Input:
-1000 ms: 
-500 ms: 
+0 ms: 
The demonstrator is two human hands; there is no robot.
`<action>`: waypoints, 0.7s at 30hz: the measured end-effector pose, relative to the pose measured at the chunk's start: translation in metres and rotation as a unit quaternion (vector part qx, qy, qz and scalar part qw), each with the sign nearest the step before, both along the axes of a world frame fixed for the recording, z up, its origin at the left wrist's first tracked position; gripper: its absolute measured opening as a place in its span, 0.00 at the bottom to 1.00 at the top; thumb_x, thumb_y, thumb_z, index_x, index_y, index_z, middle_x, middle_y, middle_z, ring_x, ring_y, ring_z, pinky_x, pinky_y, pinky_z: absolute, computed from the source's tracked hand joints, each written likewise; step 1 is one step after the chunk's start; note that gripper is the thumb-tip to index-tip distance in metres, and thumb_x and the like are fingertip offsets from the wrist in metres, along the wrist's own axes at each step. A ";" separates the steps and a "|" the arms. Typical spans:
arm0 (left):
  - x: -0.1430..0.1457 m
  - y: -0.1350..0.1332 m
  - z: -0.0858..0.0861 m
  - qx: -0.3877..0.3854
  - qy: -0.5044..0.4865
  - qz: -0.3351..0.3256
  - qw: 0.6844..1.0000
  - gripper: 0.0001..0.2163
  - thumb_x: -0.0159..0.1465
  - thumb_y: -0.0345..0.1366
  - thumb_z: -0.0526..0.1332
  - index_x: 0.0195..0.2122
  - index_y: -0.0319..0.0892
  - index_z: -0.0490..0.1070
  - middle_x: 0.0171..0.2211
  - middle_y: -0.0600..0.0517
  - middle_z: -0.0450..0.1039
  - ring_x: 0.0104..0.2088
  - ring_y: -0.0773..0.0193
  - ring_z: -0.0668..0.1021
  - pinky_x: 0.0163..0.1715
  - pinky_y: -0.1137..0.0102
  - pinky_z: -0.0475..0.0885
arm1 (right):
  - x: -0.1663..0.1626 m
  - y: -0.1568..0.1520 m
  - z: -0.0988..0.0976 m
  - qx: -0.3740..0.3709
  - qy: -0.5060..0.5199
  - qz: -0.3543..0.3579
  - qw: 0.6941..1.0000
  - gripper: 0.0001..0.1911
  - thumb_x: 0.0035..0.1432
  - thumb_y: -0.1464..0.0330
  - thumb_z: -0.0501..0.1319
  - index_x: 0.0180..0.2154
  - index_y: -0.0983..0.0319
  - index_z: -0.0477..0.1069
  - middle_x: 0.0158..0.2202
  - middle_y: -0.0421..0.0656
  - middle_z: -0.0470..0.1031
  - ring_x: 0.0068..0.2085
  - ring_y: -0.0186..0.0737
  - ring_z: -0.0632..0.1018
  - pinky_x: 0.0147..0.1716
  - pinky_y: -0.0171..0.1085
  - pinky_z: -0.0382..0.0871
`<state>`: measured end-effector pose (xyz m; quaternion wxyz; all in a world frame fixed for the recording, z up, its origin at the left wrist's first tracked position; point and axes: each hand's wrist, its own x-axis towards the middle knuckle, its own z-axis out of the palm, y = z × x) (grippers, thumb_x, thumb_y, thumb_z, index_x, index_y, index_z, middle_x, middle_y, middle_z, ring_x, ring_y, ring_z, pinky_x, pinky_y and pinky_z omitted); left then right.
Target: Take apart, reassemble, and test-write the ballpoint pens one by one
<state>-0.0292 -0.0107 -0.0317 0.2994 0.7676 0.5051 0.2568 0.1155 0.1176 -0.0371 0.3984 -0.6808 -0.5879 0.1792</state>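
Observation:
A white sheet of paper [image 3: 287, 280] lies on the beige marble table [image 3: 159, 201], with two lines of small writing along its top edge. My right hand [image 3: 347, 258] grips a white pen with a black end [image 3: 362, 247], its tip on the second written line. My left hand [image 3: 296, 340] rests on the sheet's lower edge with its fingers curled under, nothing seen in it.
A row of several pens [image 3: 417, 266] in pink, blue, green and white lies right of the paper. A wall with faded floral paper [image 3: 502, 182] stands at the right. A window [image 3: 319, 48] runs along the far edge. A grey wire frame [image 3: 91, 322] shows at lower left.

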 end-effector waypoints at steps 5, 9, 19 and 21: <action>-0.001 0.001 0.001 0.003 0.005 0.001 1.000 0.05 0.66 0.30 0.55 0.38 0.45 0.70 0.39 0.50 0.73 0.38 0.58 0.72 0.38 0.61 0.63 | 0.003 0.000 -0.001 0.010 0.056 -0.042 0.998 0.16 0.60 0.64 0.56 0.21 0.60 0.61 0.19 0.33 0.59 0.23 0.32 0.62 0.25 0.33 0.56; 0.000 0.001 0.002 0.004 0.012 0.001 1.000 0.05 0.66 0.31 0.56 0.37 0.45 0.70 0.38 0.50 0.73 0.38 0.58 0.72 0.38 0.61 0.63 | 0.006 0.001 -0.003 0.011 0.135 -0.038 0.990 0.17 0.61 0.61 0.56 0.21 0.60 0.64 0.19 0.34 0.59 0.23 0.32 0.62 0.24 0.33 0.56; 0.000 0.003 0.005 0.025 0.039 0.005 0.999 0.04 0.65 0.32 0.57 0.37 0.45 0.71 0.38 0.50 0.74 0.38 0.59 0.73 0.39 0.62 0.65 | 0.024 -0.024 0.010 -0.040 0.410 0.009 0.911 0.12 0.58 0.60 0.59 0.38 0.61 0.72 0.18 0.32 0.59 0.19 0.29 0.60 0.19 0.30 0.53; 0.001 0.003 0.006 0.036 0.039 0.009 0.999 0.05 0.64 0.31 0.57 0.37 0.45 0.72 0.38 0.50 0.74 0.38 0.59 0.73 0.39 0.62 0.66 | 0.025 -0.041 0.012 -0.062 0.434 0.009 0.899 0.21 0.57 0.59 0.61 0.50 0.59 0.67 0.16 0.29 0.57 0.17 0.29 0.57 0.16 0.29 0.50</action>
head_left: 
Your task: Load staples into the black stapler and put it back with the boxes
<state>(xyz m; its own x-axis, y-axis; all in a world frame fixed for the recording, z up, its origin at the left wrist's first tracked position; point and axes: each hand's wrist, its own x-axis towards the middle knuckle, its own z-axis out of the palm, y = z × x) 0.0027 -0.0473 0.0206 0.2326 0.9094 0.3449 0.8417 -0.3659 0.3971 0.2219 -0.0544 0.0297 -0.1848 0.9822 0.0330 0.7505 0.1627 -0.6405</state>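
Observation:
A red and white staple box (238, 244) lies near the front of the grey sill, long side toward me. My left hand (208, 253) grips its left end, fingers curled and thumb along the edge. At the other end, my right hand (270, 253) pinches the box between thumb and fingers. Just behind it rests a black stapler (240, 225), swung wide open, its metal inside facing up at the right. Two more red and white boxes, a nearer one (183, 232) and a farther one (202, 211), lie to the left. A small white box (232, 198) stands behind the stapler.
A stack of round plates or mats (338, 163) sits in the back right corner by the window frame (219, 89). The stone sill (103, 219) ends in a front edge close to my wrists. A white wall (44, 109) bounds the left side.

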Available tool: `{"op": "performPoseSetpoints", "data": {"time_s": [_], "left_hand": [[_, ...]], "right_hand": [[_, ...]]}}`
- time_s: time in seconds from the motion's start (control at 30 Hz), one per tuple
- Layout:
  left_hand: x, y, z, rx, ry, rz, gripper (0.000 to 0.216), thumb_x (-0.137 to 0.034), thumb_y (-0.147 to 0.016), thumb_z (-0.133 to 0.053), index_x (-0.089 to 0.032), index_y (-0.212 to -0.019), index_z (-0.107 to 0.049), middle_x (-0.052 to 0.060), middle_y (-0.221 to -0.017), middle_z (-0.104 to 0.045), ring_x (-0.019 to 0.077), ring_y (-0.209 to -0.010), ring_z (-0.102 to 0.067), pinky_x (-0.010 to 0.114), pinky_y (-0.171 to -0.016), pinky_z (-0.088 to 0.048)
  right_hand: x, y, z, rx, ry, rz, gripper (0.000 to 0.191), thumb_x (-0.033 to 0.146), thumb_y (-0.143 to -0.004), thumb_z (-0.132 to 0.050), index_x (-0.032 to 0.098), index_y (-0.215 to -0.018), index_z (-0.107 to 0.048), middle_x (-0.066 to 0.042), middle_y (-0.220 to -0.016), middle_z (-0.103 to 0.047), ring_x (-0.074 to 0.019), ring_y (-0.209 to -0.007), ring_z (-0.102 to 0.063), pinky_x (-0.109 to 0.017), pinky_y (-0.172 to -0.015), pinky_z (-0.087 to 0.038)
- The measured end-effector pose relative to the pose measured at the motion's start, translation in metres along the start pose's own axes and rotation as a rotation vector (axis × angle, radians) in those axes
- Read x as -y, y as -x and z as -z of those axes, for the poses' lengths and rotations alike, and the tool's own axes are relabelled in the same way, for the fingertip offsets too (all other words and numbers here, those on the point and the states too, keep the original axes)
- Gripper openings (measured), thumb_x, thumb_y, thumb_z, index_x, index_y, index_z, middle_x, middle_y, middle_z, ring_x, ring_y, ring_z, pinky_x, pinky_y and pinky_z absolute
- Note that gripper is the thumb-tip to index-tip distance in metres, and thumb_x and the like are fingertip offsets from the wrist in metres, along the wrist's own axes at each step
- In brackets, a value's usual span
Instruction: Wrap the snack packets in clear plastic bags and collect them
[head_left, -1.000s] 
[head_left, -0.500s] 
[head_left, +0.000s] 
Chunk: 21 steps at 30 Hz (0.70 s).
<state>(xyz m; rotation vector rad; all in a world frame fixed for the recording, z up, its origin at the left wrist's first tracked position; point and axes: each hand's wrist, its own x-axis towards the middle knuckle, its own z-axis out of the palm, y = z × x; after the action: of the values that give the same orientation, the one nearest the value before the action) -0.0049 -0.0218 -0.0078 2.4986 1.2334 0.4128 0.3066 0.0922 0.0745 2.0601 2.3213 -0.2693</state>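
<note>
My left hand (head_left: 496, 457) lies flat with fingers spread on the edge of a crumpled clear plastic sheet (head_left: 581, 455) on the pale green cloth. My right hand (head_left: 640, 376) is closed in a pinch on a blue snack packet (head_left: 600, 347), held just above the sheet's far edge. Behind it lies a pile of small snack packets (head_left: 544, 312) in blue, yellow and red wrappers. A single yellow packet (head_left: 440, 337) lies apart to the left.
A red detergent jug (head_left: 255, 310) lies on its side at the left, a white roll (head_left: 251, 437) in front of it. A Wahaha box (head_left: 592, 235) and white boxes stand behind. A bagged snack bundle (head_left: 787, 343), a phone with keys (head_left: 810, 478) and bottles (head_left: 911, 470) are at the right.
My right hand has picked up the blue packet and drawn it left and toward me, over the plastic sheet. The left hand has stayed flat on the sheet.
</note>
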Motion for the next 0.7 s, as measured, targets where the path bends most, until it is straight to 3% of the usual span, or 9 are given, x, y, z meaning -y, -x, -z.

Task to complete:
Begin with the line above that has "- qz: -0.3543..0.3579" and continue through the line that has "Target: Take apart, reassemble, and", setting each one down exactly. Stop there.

Written answer:
  - qz: -0.3543..0.3579
  - qw: 0.6941..1.0000
  - gripper: 0.0001..0.1911
  - thumb_x: 0.0035..0.1432
  - thumb_y: -0.1464..0.0330
  - thumb_z: -0.0501..0.1319
  - index_x: 0.0180..0.2154
  - index_y: -0.0983..0.0319
  - index_z: -0.0477..0.1069
  - middle_x: 0.0158..0.2202
  - middle_y: -0.0421..0.0656
  - middle_z: -0.0470..0.1031
  - ring_x: 0.0068..0.2085
  - ring_y: -0.0186..0.0737
  - ring_z: -0.0632..0.1018
  - pinky_x: 0.0147..0.1716
  - pinky_y: -0.0171..0.1085
  - pinky_z: -0.0382..0.0871
`<state>`: measured end-effector pose (xyz m; quaternion wxyz; all in a world frame fixed for the recording, z up, its origin at the left wrist's first tracked position; point and axes: each hand's wrist, its own x-axis towards the middle knuckle, its own z-axis out of the palm, y = z × x) (grippers, thumb_x, thumb_y, thumb_z, index_x, index_y, index_z, middle_x, middle_y, middle_z, ring_x, ring_y, ring_z, pinky_x, pinky_y and pinky_z omitted); left then right.
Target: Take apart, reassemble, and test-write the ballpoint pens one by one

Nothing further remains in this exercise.